1
votes

I've successfully used complex type (in my case map) in a GROUP BY statement. But when I'm trying do use map in PARTITION BY statement I get an error:

SELECT *, MIN(dt) OVER(PARTITION BY some_map) FROM some_table

FAILED: SemanticException Failed to breakup Windowing invocations into Groups. At least 1 group must only depend on input columns. Also check for circular dependencies. Underlying error: Partition Expression (TOK_TABLE_OR_COL query_params) is not a comparable expression

So does hive support complex type in PARTITION BY statement? And if doesn't, what can I do instead if I need to preserve all other column values (so I can't perform GROUP BY)?

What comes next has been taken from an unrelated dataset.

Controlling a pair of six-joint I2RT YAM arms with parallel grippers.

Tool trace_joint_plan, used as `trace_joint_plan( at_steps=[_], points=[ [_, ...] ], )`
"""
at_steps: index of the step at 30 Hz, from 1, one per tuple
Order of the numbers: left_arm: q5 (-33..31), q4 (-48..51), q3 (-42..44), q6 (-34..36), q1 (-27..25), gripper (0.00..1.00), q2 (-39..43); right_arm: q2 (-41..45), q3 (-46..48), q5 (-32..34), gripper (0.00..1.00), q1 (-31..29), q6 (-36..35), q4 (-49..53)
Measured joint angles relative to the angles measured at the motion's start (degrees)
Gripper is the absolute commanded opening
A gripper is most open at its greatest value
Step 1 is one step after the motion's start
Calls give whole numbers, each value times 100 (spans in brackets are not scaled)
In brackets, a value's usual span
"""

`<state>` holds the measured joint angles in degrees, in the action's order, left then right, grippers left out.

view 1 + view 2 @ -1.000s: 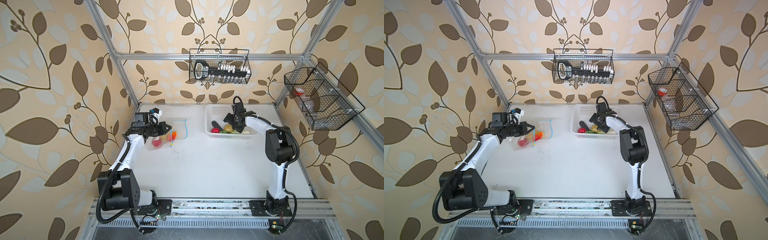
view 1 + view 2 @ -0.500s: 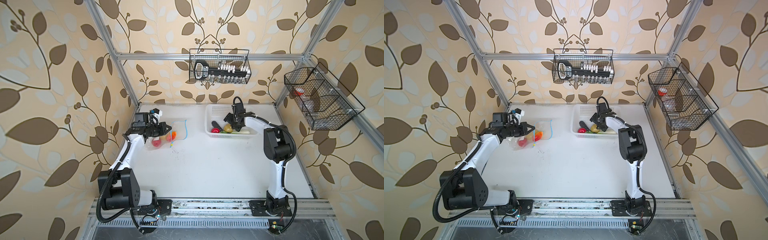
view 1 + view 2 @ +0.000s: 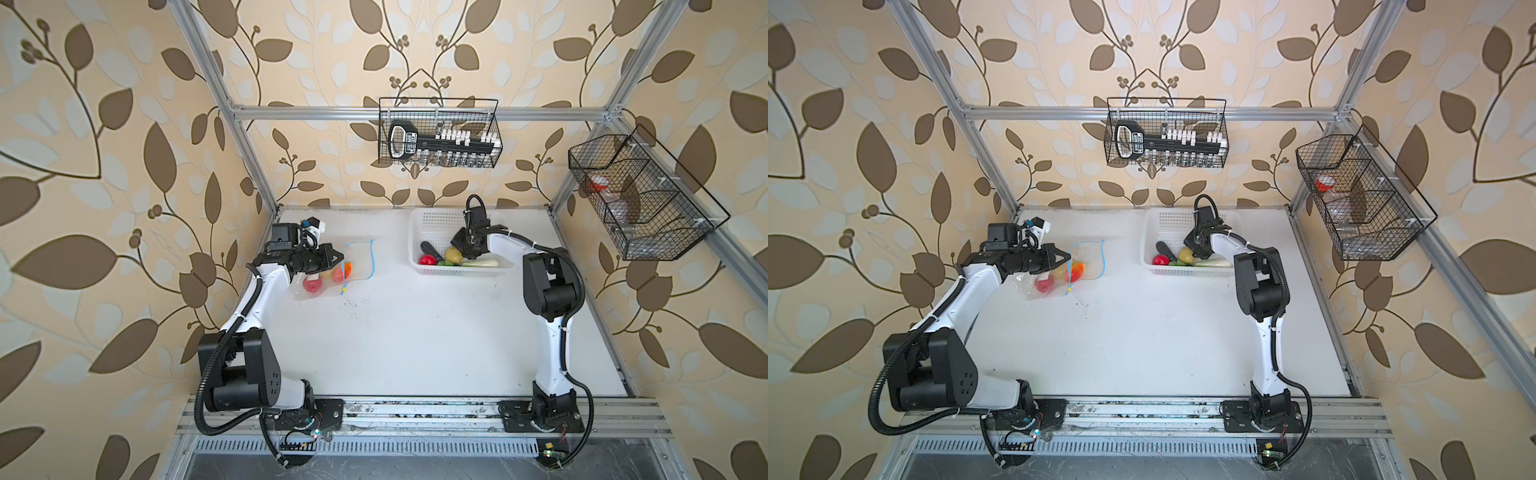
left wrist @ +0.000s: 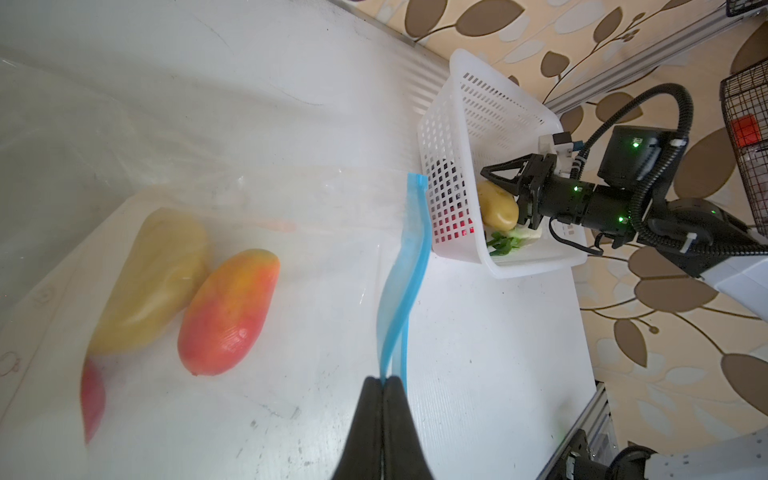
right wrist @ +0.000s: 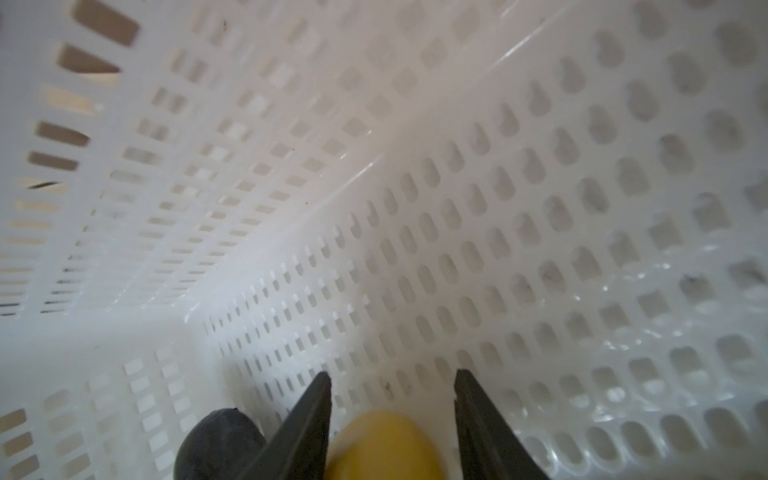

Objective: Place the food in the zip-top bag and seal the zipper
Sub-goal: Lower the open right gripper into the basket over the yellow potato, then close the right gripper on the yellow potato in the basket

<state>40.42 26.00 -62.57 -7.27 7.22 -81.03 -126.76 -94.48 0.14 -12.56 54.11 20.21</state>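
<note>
Jaws of the left gripper (image 4: 383, 379) are clamped on the blue zipper (image 4: 405, 266) of the bag (image 3: 359, 259), which lies at the upper left of the desk (image 3: 415, 332) in both top views. Inside it we see a potato (image 4: 153, 278), a red-yellow fruit (image 4: 228, 311) and a tomato (image 4: 92, 399). We find the right gripper (image 5: 392, 378) inside the white basket (image 3: 457, 272), upper right of centre. Its jaws stand apart astride a second potato (image 5: 384, 444), with a slight gap on one side and an eggplant (image 5: 218, 440) just beside.
</note>
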Motion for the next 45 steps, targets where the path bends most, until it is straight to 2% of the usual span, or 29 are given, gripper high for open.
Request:
trace_joint_plan(
  at_steps=[8, 11, 19, 30, 35, 39, 42, 45],
  points=[
    [2, 9, 0, -2, 0, 0, -4, 39, 284, -289, 47, 85, 149, -538],
    [0, -2, 0, -4, 0, 0, -4, 116, 393, -385, 56, 109, 216, -656],
    [-11, -81, 2, -13, 0, 0, -4, 396, 684, -494, 60, 98, 216, -632],
    [-11, -96, 7, -13, 0, 0, -2, 542, 715, -487, 77, 7, -197, -319],
    [-9, -98, 7, -15, 0, 0, -2, 542, 654, -455, 89, -66, -457, -74],
    [-9, -101, 7, -15, 0, 0, -2, 564, 640, -356, 92, -129, -671, 4],
    [-9, -98, 7, -15, 0, 0, -2, 601, 627, -308, 100, -160, -813, 101],
    [-9, -98, 7, -15, 0, 0, -2, 649, 608, -223, 100, -197, -940, 188]
  ],
)
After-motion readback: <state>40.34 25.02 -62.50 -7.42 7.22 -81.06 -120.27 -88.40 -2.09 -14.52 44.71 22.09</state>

What do I mean? For example, I have a table user_queries:

user_id|query_params      |result_position|dt
1      |{'text':'query1'} |0              |2017-04-01 10:00
1      |{'text':'query1'} |1              |2017-04-01 12:00
1      |{'text':'query2'} |0              |2017-04-01 13:00
2      |{'text':'query1'} |0              |2017-04-01 09:00

I perform this query:

SELECT
    user_id,
    query_params,
    position,
    MIN(dt) OVER(PARTITION BY user_id, query_params) AS dt
FROM user_queries

And I want to get this (look at the dt in 2-nd line):

user_id|query_params      |result_position|dt
1      |{'text':'query1'} |0              |2017-04-01 10:00
1      |{'text':'query1'} |1              |2017-04-01 10:00
1      |{'text':'query2'} |0              |2017-04-01 13:00
2      |{'text':'query1'} |0              |2017-04-01 09:00
1
Wherever posibble or not, doing that seems unreasonableDavid דודו Markovitz
@Dudu Markovitz could you explain me why?) For example, I have map with lots of fields. GROUP BY understands that two maps are equal if all corresponding equal key's values are equal. I don't want to enumerate all map's values, so isn't this reasonable?sophie.sorokina
It is similar to group by * (pseudo code). Can you show a concrete example?David דודו Markovitz
@Dudu Markovitz I've added an example to my question. Sorry, it's the first time I'm asking on stackoverflowsophie.sorokina
O.K. That actually make sense :-) This is your way to identify repeatable user queriesDavid דודו Markovitz

1 Answers

0
votes
select  user_id
       ,query_params
       ,result_position

       ,min(dt) over
        (
            partition by    user_id
                           ,sort_array (map_keys    (query_params))
                           ,sort_array (map_values  (query_params))
        ) as min_dt

from    user_queries